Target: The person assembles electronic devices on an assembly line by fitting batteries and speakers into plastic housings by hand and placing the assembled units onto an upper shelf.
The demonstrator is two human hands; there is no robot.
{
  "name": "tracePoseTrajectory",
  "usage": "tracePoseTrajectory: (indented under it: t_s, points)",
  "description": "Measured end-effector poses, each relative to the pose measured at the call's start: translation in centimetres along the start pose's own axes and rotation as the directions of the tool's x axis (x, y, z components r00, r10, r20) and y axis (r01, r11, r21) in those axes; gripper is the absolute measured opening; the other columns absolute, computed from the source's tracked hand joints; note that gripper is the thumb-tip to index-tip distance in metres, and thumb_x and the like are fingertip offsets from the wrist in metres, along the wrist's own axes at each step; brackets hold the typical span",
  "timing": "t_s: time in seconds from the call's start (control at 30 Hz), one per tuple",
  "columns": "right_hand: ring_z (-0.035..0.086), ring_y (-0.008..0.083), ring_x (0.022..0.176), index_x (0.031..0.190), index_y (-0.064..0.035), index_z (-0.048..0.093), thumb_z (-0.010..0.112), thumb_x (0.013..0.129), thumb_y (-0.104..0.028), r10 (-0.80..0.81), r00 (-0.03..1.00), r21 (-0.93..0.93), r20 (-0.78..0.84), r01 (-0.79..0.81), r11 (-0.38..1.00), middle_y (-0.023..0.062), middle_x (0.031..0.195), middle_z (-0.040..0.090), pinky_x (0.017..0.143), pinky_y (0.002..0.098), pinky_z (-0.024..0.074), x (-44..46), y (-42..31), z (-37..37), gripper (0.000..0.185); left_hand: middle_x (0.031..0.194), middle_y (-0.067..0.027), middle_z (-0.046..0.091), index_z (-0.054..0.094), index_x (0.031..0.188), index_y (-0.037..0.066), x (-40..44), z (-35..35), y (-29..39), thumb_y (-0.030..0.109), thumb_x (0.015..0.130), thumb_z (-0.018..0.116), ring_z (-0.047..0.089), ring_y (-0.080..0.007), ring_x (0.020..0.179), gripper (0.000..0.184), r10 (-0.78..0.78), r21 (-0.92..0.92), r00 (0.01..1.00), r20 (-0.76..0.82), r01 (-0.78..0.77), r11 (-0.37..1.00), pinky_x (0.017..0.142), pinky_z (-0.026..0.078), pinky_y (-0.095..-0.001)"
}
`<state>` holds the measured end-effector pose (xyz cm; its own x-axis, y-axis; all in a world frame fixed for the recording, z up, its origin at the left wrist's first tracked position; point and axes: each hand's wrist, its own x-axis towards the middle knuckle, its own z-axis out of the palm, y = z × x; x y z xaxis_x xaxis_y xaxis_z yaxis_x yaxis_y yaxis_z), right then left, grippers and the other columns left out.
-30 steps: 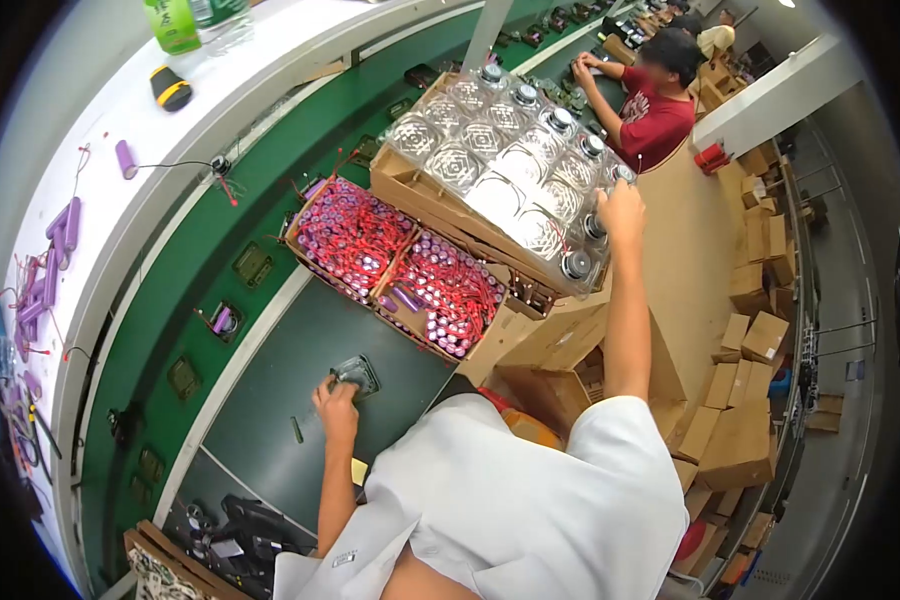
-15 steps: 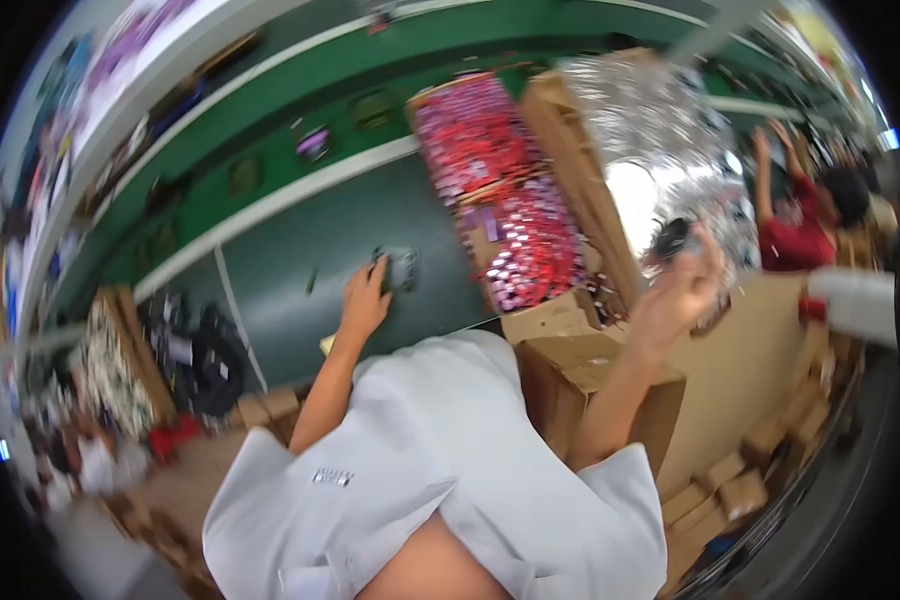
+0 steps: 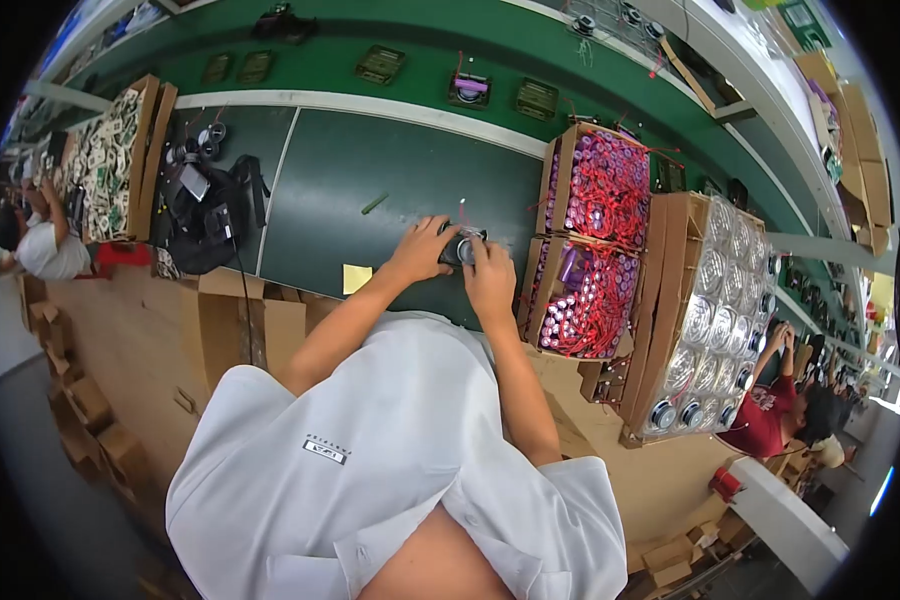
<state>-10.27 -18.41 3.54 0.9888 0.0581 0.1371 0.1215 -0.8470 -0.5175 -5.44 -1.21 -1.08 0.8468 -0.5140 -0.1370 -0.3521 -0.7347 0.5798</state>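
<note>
On the dark green tabletop [image 3: 400,160], my left hand [image 3: 422,250] grips the left side of a small dark housing [image 3: 453,248]. My right hand [image 3: 489,275] holds a round black speaker [image 3: 466,250] at the housing, with fingers pressed on its near side. Thin wires rise beyond the speaker. Left of the hands lie a thin green strip [image 3: 375,204] and a yellow paper note [image 3: 357,279]. The fingertips partly cover the housing, so how the speaker sits in it is hard to make out.
Boxes of purple cells with red wires [image 3: 610,190] stand at the right, beside a clear tray of speakers [image 3: 715,310]. A black bag [image 3: 220,215] and a box of white parts [image 3: 110,165] are at the left. A green conveyor [image 3: 420,75] runs behind. Co-workers sit at both sides.
My right hand has come from the speaker tray to the housing, carrying a speaker. My left hand stays at the housing. The view has turned, shifting the boxes and tray.
</note>
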Motion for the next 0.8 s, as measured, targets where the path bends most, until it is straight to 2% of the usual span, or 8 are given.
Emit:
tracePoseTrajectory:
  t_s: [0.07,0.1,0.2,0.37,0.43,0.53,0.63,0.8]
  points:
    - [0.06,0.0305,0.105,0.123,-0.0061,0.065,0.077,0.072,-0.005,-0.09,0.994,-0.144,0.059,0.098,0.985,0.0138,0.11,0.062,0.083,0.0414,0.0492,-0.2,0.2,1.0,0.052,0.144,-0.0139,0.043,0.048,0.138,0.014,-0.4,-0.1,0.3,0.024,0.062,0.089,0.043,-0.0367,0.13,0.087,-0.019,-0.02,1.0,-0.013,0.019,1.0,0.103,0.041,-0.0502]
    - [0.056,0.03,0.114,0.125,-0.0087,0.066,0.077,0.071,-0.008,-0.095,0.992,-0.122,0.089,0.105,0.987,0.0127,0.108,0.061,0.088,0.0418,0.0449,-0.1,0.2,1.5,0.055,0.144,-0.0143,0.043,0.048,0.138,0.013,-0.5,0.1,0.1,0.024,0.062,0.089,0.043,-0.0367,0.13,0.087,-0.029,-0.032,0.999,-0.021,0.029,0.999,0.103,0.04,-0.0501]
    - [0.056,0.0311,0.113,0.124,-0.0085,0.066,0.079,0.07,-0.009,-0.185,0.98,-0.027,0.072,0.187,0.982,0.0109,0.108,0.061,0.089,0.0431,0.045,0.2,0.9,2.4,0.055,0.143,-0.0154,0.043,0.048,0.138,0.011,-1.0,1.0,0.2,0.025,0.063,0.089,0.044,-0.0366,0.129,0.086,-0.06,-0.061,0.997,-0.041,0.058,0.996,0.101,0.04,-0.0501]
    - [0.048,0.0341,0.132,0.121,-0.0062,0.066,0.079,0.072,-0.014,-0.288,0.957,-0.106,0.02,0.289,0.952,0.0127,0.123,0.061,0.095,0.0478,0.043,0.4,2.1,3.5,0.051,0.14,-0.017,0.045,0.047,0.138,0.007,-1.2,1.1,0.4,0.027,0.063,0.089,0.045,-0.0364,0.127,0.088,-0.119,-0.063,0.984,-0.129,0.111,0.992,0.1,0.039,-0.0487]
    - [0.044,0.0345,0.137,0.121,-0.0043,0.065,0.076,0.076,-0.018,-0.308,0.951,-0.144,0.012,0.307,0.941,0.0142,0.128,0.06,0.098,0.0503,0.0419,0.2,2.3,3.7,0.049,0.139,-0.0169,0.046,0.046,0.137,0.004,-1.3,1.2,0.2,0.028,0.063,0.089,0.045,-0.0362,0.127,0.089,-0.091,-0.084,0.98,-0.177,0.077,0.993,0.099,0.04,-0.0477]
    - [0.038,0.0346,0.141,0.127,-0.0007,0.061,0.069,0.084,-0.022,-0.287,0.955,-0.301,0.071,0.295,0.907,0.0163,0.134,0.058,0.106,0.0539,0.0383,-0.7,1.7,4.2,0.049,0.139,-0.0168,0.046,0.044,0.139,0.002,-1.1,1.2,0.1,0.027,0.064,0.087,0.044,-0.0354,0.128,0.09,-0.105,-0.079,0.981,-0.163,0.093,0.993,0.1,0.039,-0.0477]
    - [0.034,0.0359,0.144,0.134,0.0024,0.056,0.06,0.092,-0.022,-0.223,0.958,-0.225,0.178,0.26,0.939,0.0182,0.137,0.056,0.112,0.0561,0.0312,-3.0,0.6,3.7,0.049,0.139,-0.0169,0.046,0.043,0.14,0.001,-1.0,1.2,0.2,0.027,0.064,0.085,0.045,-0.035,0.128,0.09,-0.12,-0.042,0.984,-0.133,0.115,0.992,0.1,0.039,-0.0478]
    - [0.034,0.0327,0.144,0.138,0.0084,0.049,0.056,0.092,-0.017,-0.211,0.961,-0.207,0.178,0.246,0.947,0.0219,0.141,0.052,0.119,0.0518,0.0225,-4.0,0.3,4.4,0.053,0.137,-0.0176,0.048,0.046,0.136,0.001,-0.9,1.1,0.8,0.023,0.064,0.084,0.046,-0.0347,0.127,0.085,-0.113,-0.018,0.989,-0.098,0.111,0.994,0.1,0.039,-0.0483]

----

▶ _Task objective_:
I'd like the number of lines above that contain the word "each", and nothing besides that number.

▶ _Answer to this exercise_:
2